-- Data listing follows --

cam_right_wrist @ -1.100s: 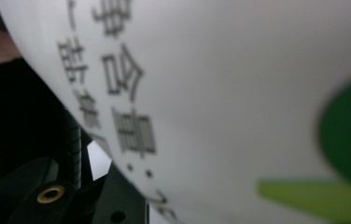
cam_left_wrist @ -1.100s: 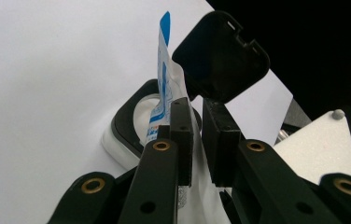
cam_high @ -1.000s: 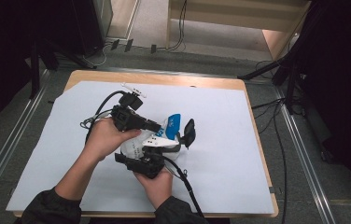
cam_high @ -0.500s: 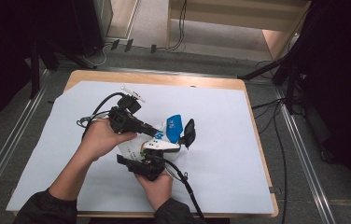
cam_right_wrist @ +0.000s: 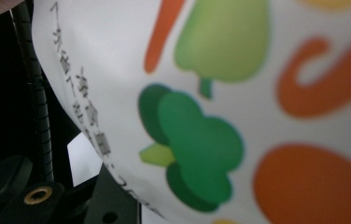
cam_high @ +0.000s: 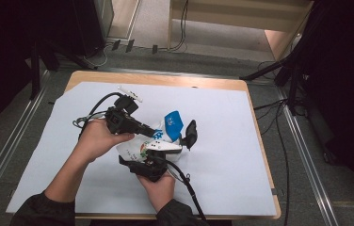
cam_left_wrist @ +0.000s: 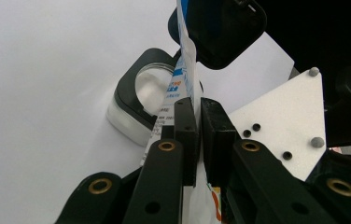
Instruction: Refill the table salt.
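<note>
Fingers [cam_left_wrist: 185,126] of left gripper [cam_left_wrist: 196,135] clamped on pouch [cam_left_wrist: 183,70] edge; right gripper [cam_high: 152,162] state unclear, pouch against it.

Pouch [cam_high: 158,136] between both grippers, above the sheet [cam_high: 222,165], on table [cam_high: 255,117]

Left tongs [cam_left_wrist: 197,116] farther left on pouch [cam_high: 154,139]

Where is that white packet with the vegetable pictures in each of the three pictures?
High view: the white packet lies mid-table between the two hands, its blue end toward the right.
Left gripper view: the packet's thin edge runs up the middle, pinched between the left gripper fingers.
Right gripper view: the packet's printed face spans most of the frame, very close.
Shared landmark: the white table sheet, also at left in the left gripper view.
</note>
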Demonstrator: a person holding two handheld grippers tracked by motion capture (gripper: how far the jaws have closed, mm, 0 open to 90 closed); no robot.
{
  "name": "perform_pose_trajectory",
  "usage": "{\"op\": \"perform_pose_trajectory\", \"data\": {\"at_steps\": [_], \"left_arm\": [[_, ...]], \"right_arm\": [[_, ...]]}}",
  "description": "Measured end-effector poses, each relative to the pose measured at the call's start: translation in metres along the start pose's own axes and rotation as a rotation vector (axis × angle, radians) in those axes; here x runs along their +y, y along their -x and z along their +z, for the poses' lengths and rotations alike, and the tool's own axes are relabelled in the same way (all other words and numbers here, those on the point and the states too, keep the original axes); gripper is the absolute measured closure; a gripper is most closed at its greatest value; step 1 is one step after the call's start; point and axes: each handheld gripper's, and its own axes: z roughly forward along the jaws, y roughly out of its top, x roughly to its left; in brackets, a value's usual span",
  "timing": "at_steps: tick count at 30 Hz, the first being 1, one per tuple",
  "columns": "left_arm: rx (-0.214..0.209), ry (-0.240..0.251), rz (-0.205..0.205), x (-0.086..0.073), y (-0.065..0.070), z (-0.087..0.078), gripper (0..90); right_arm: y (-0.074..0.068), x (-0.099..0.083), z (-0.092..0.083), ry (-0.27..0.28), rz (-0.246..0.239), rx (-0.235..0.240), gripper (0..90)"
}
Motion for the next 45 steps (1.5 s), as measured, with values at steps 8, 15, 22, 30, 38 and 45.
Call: {"op": "perform_pose_trajectory", "data": {"at_steps": [8, 15, 22, 30, 38, 45], "left_arm": [[-0.004, -0.009, 0.011, -0.004, -0.001, -0.008, 86.9], [-0.014, -0.024, 0.021, -0.006, -0.002, -0.013, 86.9], [-0.029, -0.029, 0.031, -0.006, -0.001, -0.017, 86.6], [-0.024, -0.042, 0.038, -0.008, 0.003, -0.022, 86.5], [-0.026, -0.056, 0.051, -0.009, 0.003, -0.026, 86.6], [-0.029, -0.054, 0.056, -0.010, 0.002, -0.029, 87.0]], "right_arm": [[-0.003, -0.001, 0.000, -0.003, -0.021, -0.008, 62.3], [-0.005, -0.001, -0.001, -0.007, -0.048, -0.020, 61.8], [-0.005, -0.001, -0.001, -0.004, -0.052, -0.027, 60.9], [-0.006, -0.002, -0.001, -0.001, -0.066, -0.031, 59.9], [-0.005, -0.003, -0.002, -0.001, -0.076, -0.036, 59.1], [-0.003, -0.004, -0.003, 0.003, -0.069, -0.041, 58.6]]}}
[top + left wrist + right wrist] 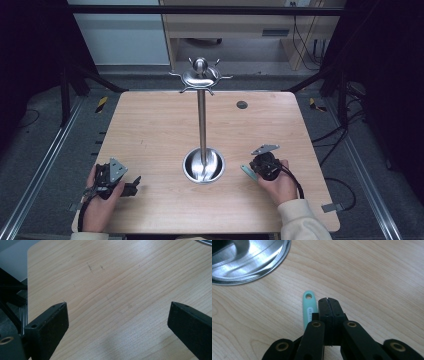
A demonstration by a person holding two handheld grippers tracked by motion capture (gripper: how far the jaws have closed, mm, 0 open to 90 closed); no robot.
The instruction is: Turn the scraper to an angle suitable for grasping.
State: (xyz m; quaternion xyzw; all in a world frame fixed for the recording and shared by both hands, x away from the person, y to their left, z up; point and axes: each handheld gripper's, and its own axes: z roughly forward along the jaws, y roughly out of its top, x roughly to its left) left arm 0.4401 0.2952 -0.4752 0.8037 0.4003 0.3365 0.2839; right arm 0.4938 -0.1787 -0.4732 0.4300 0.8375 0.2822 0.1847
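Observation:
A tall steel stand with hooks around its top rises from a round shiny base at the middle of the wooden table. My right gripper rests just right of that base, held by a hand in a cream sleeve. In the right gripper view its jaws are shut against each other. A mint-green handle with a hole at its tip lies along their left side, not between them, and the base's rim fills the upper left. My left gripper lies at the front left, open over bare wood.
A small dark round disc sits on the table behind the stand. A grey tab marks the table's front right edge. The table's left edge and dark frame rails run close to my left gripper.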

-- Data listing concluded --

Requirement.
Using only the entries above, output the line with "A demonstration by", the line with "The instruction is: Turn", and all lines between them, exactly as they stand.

Response to this exercise.
A demonstration by a person holding two handheld grippers tracked by motion capture (gripper: how far the jaws have closed, mm, 0 open to 90 closed); no robot.
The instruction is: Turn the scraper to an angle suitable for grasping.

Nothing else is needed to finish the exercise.